Thanks for the feedback.  That's still a great warranty for three years.  
- Maverick ET732 & ET733 90 day warranty
-Thermoworks Smoke Pro Series Probes 6 month warranty

I'm still considering the Thermopro TP-08 and the Thermoworks Smoke and getting the Pro series needle probe.  Price, warrranty, reviews, SMF discount and overall value are still TP-08 for me.  But I don't need it yet.  So I'll continue to wait and see what people are saying about probe longevity.


----------



## jbfromtennessee (Feb 20, 2018)

I did get a email back from them sunday. they ask me for the vendor, purchase date and my address. i bought it on dec 27th of 17 so i guess their life time warranty on mine will take effect. will keep posting on results...


----------



## bnew17 (Mar 5, 2018)

motocrash said:


> Replacement probes are free.
> [email protected]
> 1-877-515-7797




They told me the probes are only free during the first year and they were “doing me a favor” by sending me a replacement probe


----------



## noboundaries (Mar 5, 2018)

Wow. And they started so well. They are a supporter of the forum, which is a good thing, and for that reason I will not post my experience with a ThermoPro product I purchased a couple weeks ago. Movin' on.


----------



## motocrash (Mar 5, 2018)

Here are pics of the business card that came with mine.


----------



## jbfromtennessee (Mar 6, 2018)

jbfromtennessee said:


> I did get a email back from them sunday. they ask me for the vendor, purchase date and my address. i bought it on dec 27th of 17 so i guess their life time warranty on mine will take effect. will keep posting on results...

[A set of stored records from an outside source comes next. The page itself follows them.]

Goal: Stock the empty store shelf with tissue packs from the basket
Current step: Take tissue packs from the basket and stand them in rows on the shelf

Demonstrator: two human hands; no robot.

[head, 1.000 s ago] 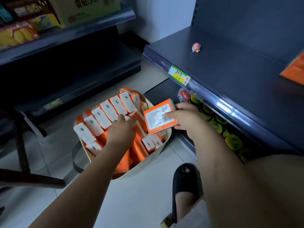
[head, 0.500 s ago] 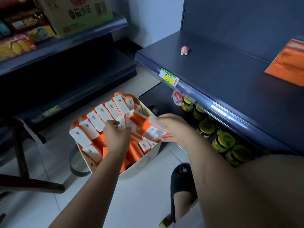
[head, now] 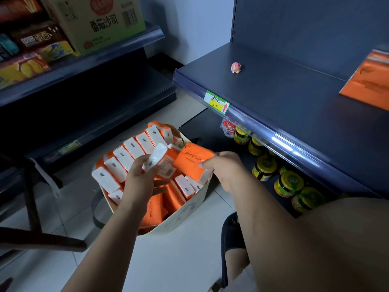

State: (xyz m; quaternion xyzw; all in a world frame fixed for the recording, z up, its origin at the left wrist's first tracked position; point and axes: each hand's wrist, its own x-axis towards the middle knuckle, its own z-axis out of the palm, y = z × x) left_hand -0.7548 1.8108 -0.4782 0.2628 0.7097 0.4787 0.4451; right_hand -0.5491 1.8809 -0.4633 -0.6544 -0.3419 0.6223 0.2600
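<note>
A beige basket (head: 185, 216) on the floor holds several orange-and-white tissue packs (head: 124, 158). My left hand (head: 140, 180) grips one pack (head: 159, 158) by its white end, lifted just above the others. My right hand (head: 226, 168) holds an orange pack (head: 192, 163) flat over the basket's right side. The dark blue shelf (head: 294, 106) lies to the right, above the basket. One orange pack (head: 370, 81) lies flat at its far right edge.
A small pink toy (head: 235, 67) sits on the shelf near its left end, and a price tag (head: 216, 102) hangs on the front rail. Jars (head: 288, 183) fill the shelf below. A cardboard box (head: 94, 22) and snacks stand on the left rack. My slippered foot (head: 233, 234) is by the basket.
My right hand turned its pack from label-up to orange face up and lowered it over the basket. My left hand closed on a pack and lifted it from the row.
</note>
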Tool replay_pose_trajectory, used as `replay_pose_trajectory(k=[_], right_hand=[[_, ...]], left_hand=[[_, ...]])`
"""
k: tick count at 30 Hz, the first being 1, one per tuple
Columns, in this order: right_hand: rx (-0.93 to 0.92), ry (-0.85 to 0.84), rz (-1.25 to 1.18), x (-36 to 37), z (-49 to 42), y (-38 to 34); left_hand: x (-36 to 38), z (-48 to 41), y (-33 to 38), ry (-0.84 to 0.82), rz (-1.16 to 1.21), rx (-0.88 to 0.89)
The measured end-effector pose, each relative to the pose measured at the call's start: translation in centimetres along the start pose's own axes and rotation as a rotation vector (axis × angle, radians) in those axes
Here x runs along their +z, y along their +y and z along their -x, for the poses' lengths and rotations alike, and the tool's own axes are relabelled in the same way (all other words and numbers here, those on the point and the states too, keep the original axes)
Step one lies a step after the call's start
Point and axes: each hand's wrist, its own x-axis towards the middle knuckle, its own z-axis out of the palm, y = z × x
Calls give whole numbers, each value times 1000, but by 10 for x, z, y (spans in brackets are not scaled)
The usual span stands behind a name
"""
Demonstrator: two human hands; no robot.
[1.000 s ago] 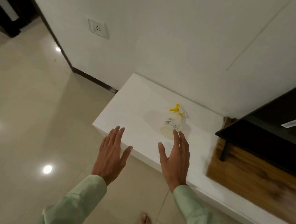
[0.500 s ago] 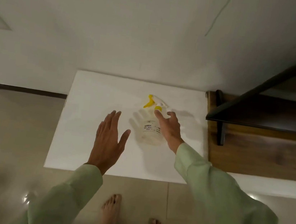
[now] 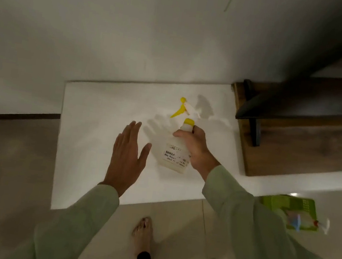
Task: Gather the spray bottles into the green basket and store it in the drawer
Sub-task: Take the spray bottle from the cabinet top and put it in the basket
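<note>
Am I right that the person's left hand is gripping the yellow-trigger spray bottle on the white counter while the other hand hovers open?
Not quite: in the head view the right hand grips the spray bottle on the white counter; the left hand hovers open.

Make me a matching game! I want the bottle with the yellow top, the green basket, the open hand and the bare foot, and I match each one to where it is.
Things:
1. spray bottle
2. green basket
3. left hand
4. bare foot

Places:
A. on the floor by the white counter, at the right
B. flat and open above the counter
C. in the right hand
D. on the floor tiles below the counter's edge

Pairs: 1-C, 2-A, 3-B, 4-D
</note>
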Motion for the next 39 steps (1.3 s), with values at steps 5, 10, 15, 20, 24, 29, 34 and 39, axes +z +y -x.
replay_pose_trajectory(k=[5, 10, 15, 20, 24, 29, 34, 39], right_hand=[[-80, 5, -166, -73, 46, 5], [-208, 60, -292, -183, 94, 31], [-241, 203, -401, -321, 148, 78], [-252, 398, -421, -447, 189, 127], [-209, 624, -292, -523, 198, 165], [-152, 785, -288, -591, 185, 206], [-163, 842, -264, -625, 155, 228], [-195, 857, -74, -650, 94, 245]], left_hand=[[17, 14, 56, -36, 4, 54], [66, 40, 132, -98, -22, 152], [143, 90, 220, -201, -56, 249], [223, 141, 313, -283, -68, 292], [279, 162, 367, -350, -82, 327], [340, 165, 409, -402, -110, 378], [398, 154, 429, -458, -114, 374], [460, 128, 436, -493, -122, 360]])
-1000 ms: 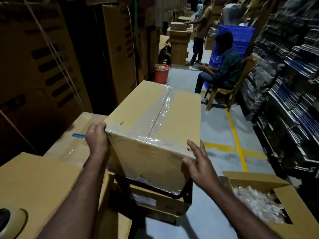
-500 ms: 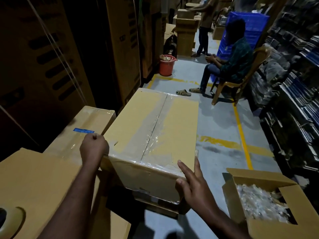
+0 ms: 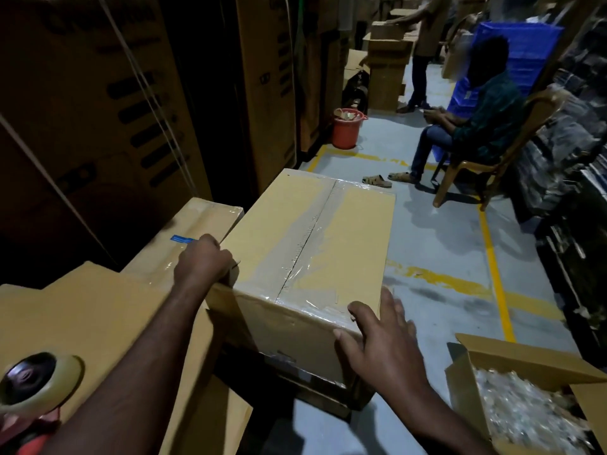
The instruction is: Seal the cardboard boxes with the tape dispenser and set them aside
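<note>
A sealed cardboard box (image 3: 345,231) with clear tape down its top seam sits in the middle, level, resting on another carton. My left hand (image 3: 203,262) grips its near left top corner with curled fingers. My right hand (image 3: 377,333) lies flat against the near right corner, fingers spread over the edge. The tape dispenser (image 3: 33,385), with a roll of clear tape and a red handle, lies at the bottom left on a flat cardboard sheet (image 3: 98,323).
Another taped box (image 3: 197,231) lies just left of the held one. An open box (image 3: 525,395) of clear plastic packets stands at the bottom right. Tall cartons line the left. A seated person (image 3: 476,123), a red bucket (image 3: 346,128) and a standing person are ahead.
The box has come down from a tilted, raised position and now lies level and lower. Both hands stayed on its near corners.
</note>
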The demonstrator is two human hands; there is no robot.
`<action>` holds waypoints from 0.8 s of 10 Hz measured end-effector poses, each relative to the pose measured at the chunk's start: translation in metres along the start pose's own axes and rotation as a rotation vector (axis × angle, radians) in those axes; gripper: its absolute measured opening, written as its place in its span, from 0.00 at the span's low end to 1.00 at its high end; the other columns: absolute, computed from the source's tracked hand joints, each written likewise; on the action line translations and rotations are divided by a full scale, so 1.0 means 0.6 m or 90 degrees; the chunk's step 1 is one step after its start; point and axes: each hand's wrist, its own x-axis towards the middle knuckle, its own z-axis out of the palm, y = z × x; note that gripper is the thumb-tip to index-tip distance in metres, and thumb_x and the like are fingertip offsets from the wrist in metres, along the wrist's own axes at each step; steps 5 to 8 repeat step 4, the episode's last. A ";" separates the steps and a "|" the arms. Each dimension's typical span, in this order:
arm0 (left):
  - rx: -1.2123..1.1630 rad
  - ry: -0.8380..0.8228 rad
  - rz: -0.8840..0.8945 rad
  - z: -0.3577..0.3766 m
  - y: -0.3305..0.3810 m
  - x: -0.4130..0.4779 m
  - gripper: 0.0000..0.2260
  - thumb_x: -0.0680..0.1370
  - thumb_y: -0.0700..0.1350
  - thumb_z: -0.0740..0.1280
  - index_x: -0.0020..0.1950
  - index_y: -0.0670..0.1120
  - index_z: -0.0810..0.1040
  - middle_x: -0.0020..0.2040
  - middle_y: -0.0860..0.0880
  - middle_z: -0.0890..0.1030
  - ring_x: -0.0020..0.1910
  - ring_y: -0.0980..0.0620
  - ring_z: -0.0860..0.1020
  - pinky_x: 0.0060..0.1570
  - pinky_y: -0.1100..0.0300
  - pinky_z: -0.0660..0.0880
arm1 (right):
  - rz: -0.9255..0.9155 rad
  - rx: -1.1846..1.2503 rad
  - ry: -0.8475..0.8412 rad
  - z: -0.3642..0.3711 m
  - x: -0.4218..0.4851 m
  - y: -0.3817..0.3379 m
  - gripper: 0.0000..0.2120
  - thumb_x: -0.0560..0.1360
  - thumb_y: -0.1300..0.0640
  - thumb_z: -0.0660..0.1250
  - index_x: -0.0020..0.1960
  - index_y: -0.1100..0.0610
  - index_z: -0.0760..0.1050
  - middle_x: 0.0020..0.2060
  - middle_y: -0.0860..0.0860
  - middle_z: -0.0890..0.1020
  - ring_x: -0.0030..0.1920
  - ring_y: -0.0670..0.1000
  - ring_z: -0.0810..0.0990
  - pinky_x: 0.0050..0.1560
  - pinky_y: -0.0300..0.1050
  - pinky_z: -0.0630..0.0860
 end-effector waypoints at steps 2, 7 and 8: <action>0.000 0.070 0.071 -0.043 0.038 -0.029 0.17 0.78 0.50 0.67 0.65 0.47 0.79 0.61 0.42 0.80 0.53 0.42 0.79 0.48 0.51 0.79 | -0.139 -0.050 -0.120 -0.043 0.054 0.010 0.37 0.69 0.27 0.41 0.60 0.47 0.73 0.70 0.56 0.69 0.75 0.59 0.61 0.73 0.63 0.58; -0.045 0.171 0.097 -0.070 0.067 -0.103 0.17 0.79 0.51 0.65 0.66 0.47 0.79 0.62 0.44 0.81 0.55 0.45 0.81 0.53 0.50 0.80 | -0.249 -0.023 -0.129 -0.096 0.084 -0.015 0.24 0.79 0.34 0.55 0.61 0.50 0.76 0.58 0.49 0.79 0.60 0.55 0.76 0.64 0.52 0.67; -0.045 0.171 0.097 -0.070 0.067 -0.103 0.17 0.79 0.51 0.65 0.66 0.47 0.79 0.62 0.44 0.81 0.55 0.45 0.81 0.53 0.50 0.80 | -0.249 -0.023 -0.129 -0.096 0.084 -0.015 0.24 0.79 0.34 0.55 0.61 0.50 0.76 0.58 0.49 0.79 0.60 0.55 0.76 0.64 0.52 0.67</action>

well i sent them the info they requested and thought they were sending me a replacement probe but as of today i have had no response from them. goin on two weeks. will keep yall posted...


----------



## motocrash (Mar 6, 2018)

jbfromtennessee said:


> well i sent them the info they requested and thought they were sending me a replacement probe but as of today i have had no response from them. goin on two weeks. will keep yall posted...


Their plan is probably to make it such a PITA/long wait that you just buy them online.
I'll bet my TP-08 that they regret doing the Lifetime Warranty.


----------



## dr k (Mar 6, 2018)

motocrash said:


> Their plan is probably to make it such a PITA/long wait that you just buy them online.
> I'll bet my TP-08 that they regret doing the Lifetime Warranty.


Hopefully all will workout so I'll give them the benefit of the doubt even though I don't have a Thermopro thermometer but do have their hygrometer. They did replace it being defective when I received it.  Since they are a sponsor here on SMF and give us a 20% discount and a sponsor on a FB page giving a 10% discount they appear to be a proactive socially responsible company.  If they aren't being accomodating to their warranty being a newer company, then that would be considered bait and switch but only time will tell.  I'm hoping all goes well.


----------